IDEAS home Printed from
   My bibliography  Save this article

Food insufficiency and women's mental health: Findings from a 3-year panel of welfare recipients


  • Heflin, Colleen M.
  • Siefert, Kristine
  • Williams, David R.


Household food insufficiency is a significant problem in the United States, and has been associated with poor outcomes on mental health indicators among low-income women. However, it is difficult to disentangle the mental health consequences of household food insufficiency from poverty and other shared risk factors. Drawing on theories of the social production of health and disease, research evidence linking food insufficiency with poor mental health, and high rates of food insufficiency among welfare recipients, we examined whether a change in household food insufficiency is associated with a change in women's self-reported mental health in a sample of current and recent welfare recipients over a 3-year period of time, controlling for common risk factors.

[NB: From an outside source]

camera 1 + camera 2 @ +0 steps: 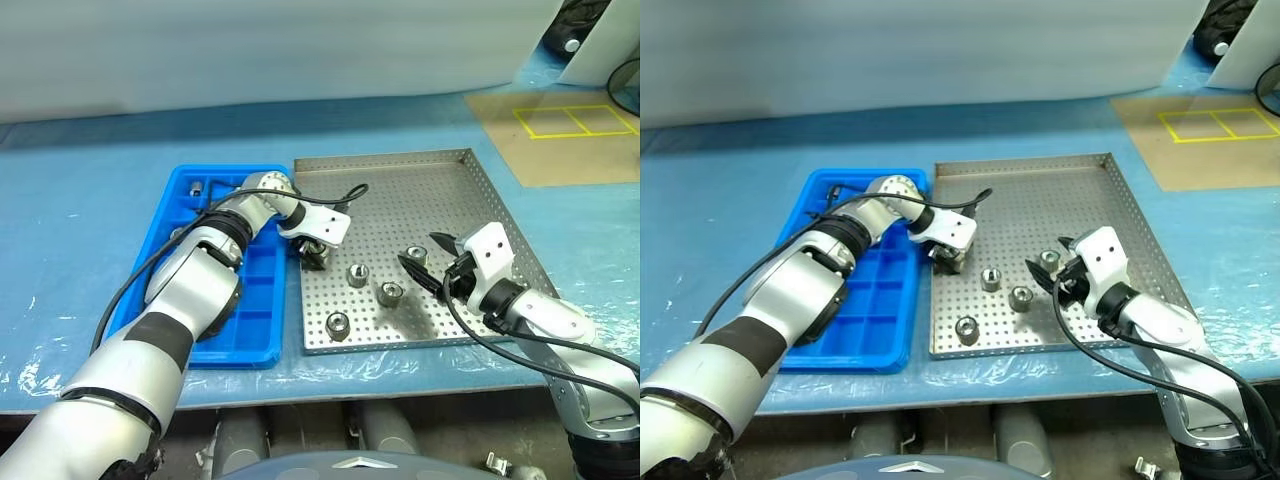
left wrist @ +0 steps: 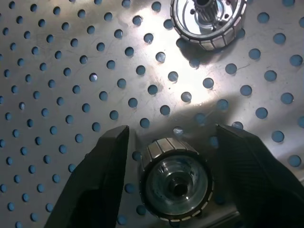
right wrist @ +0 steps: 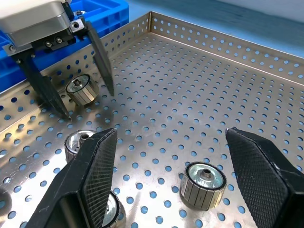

Data were obtained from a prospective survey of women who were welfare recipients in an urban Michigan county in February 1997 (n=753). We estimated fixed effect models for changes in mental health status that make use of information on household food insufficiency gathered in the fall of 1997, 1998, and 1999. The relationship between household food insufficiency and respondents' meeting the diagnostic screening criteria for major depression remained highly significant even when controlling for factors known to confer increased risk of depression and time invariant unobserved heterogeneity. These findings add to growing evidence that household food insufficiency has potentially serious consequences for low-income women's mental health. If confirmed by further research, they suggest that the public health burden of depression in welfare recipients and other low-income women could be reduced by policy-level interventions to reduce their exposure to household food insufficiency.

Suggested Citation

  • Heflin, Colleen M. & Siefert, Kristine & Williams, David R., 2005. "Food insufficiency and women's mental health: Findings from a 3-year panel of welfare recipients," Social Science & Medicine, Elsevier, vol. 61(9), pages 1971-1982, November.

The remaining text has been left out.